→ Your goal
Each line from the start of the entries through the line that contains "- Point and" should be output exactly, please.
=======
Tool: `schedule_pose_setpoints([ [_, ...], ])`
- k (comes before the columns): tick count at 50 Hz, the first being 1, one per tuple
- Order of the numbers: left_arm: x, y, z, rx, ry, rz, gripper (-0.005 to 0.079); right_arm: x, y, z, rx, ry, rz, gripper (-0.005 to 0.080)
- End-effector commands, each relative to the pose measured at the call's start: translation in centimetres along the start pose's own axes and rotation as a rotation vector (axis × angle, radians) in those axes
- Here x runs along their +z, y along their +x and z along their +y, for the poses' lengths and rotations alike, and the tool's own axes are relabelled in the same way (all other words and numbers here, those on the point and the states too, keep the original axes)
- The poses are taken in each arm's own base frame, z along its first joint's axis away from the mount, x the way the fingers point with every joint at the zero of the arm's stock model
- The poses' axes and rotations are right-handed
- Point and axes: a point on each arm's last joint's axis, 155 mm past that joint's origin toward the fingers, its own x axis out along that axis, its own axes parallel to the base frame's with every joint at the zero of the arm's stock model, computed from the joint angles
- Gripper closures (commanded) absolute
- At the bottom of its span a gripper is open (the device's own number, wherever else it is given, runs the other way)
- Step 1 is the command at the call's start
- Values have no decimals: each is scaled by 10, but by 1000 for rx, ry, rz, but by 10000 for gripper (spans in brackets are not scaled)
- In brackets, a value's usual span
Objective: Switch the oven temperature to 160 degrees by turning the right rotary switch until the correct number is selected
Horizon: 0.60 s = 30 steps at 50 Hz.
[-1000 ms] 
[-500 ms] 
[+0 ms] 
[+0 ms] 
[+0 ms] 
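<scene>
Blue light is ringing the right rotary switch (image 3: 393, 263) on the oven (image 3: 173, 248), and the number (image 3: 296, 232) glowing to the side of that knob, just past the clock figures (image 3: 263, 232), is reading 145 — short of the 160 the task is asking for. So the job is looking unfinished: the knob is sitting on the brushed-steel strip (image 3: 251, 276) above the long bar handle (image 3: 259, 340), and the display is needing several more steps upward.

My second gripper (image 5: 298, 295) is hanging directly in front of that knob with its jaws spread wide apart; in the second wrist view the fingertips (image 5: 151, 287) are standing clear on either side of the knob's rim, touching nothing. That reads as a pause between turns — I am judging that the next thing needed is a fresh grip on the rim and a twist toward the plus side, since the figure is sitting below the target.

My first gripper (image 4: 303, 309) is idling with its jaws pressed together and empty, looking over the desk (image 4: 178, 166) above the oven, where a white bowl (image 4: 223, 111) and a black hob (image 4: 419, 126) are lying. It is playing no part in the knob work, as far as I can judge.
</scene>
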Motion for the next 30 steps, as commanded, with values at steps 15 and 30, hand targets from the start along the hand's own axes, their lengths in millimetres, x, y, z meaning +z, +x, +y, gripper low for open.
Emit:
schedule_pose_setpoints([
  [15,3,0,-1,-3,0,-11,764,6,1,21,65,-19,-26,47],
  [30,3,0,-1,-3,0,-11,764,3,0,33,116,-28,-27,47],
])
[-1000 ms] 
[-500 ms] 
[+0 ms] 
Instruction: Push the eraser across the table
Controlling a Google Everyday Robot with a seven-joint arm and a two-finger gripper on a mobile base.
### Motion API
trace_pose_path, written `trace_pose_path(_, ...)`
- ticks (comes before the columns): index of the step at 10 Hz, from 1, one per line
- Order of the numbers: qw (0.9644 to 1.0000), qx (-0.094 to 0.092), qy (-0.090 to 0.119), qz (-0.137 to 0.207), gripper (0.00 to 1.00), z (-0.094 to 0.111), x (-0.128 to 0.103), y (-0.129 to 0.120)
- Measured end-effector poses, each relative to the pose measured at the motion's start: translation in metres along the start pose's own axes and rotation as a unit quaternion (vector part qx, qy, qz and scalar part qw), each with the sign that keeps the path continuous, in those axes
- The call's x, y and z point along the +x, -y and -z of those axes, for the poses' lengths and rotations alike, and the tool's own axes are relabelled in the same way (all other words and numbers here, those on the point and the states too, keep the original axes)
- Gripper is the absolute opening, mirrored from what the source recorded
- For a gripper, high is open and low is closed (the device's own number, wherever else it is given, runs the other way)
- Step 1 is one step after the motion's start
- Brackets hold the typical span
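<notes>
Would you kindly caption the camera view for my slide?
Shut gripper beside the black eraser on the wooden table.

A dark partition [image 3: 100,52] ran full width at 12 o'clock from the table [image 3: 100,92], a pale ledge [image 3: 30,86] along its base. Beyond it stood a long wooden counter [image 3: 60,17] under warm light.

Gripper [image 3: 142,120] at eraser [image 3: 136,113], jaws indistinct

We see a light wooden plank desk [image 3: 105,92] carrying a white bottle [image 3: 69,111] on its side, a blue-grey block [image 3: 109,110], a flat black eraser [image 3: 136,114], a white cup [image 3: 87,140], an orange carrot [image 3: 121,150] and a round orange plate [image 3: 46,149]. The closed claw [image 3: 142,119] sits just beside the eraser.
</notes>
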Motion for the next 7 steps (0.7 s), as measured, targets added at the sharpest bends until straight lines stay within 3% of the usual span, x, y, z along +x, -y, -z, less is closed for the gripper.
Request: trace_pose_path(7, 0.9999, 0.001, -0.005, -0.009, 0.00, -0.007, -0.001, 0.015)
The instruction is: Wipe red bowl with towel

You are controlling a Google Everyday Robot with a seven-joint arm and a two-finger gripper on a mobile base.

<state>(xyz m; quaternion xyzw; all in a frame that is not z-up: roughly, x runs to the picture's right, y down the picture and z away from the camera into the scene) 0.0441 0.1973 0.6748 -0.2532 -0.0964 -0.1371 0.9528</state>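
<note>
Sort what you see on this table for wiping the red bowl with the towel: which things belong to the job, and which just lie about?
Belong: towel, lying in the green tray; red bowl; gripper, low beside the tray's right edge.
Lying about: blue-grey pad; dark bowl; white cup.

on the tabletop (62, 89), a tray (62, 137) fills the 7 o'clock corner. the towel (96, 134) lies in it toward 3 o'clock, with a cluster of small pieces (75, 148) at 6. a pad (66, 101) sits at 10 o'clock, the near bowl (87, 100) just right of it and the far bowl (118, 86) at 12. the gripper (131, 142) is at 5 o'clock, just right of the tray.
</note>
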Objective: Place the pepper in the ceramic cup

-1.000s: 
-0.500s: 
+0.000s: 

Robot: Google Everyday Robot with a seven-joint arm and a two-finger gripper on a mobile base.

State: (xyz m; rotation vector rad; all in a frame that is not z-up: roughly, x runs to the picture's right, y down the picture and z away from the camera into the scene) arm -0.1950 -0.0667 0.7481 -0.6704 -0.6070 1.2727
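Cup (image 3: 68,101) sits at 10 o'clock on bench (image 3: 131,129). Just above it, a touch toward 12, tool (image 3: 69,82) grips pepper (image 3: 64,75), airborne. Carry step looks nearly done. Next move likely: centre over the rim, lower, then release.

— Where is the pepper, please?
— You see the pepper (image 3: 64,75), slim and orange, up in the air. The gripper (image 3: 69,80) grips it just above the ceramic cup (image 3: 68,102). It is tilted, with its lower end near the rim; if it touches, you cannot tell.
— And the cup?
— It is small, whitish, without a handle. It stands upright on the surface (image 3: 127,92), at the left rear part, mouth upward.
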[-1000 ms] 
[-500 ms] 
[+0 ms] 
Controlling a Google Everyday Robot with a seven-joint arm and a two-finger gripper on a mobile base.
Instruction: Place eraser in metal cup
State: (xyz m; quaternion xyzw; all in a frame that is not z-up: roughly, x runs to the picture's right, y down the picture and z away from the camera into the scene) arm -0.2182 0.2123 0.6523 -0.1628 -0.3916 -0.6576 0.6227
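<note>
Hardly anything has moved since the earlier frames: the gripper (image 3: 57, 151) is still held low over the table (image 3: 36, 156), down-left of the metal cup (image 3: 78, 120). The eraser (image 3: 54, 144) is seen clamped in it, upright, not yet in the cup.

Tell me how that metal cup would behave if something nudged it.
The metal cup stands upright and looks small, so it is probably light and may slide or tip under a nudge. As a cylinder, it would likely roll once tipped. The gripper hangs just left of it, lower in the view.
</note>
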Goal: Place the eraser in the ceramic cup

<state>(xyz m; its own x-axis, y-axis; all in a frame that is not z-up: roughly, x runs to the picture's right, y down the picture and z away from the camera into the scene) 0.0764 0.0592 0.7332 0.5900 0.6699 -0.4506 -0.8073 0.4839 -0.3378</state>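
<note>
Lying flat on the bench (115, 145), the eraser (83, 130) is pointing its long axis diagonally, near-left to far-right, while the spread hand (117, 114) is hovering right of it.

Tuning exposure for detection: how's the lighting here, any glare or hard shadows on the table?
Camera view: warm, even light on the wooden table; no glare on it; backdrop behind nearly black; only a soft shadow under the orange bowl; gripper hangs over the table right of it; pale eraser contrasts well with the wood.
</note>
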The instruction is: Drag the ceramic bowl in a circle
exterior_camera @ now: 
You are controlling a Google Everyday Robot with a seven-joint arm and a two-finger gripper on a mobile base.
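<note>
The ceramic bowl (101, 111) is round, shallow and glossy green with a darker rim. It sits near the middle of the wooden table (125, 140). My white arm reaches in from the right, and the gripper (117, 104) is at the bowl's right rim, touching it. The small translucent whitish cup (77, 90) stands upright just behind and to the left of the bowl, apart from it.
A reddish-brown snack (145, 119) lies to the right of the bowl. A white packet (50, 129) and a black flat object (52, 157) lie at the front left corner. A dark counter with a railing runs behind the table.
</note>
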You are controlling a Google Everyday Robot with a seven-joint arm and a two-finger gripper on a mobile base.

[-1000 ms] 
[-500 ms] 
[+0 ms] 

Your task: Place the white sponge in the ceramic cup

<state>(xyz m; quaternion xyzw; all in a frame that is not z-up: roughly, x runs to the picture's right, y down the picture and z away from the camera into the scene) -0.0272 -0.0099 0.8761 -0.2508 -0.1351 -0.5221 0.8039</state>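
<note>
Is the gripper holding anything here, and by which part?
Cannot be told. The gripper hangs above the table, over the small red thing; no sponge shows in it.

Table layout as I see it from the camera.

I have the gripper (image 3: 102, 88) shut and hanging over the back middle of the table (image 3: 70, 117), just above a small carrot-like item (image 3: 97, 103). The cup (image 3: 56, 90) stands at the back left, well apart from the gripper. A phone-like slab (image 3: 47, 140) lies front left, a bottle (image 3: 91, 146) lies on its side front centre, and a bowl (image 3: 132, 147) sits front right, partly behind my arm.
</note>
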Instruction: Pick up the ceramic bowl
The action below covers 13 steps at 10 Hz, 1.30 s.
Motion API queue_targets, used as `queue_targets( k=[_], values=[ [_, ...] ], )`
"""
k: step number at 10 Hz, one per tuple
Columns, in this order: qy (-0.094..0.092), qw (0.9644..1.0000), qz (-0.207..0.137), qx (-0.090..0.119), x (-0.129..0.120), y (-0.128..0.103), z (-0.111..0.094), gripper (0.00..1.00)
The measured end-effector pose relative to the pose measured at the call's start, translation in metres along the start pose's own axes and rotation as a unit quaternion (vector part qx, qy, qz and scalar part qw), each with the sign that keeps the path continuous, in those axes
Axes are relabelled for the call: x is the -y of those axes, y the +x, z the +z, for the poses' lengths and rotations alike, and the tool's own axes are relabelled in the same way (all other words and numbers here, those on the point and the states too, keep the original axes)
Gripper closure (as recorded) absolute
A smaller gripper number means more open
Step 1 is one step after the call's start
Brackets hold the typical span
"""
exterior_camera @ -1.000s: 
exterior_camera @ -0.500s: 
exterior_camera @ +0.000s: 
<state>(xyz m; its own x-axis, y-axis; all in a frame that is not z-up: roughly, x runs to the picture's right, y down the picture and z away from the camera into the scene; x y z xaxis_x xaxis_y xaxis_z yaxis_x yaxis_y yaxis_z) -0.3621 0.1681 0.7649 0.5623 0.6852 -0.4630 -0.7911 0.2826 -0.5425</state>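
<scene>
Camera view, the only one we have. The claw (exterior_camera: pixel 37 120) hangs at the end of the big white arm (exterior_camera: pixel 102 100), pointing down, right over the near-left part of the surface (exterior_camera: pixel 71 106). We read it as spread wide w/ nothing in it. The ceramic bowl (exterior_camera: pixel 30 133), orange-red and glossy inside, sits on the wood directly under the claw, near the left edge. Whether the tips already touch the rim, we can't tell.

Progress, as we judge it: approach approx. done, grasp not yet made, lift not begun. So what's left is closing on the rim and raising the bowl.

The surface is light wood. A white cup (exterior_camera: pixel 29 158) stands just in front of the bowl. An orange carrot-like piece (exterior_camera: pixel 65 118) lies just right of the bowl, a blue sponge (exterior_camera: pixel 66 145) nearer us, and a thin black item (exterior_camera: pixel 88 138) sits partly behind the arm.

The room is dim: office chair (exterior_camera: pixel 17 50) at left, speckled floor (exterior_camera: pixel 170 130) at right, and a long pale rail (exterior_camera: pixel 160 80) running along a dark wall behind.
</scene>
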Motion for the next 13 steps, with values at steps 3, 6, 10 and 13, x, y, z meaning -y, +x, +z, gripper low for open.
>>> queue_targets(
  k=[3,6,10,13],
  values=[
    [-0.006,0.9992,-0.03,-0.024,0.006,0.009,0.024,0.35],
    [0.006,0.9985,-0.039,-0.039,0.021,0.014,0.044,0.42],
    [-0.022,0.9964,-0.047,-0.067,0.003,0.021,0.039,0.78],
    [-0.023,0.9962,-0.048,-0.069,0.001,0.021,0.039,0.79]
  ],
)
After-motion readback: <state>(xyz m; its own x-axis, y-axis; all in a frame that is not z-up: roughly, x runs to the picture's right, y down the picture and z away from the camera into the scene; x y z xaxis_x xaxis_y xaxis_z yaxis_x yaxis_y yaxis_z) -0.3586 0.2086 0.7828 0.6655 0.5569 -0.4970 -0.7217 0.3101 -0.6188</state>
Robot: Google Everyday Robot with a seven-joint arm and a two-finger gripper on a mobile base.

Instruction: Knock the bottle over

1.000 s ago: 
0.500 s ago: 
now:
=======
→ Solution to this exercise
Tool: `schedule_pose_setpoints([ [_, ...], ])`
- k (comes before the columns): tick count at 50 Hz, the first being 1, one per tuple
- Order of the numbers: left_arm: x, y, z, rx, ry, rz, gripper (-0.005 to 0.079); right_arm: x, y, z, rx, ry, rz, gripper (-0.005 to 0.080)
- End-effector commands, each relative to the pose measured at the call's start: translation in centimetres along the start pose's own axes and rotation as a rotation vector (axis × angle, radians) in those axes
- Here x runs along their +z, y along their +x and z along their +y, for the poses' lengths and rotations alike, and the tool's own axes are relabelled in the same way (all other words and numbers here, those on the point and the states too, keep the original axes)
- The poses are taken in each arm's own base frame, z along its first joint's axis away from the mount, x the way the fingers point with every joint at the zero of the arm's stock model
- The poses' axes and rotations are right-handed
- Point and axes: a point on each arm's last joint's axis, 155 mm past that joint's origin toward the fingers, its own x axis out along that axis, its own axes parallel to the base frame's with every joint at the zero of the arm's stock model, computed from the joint angles

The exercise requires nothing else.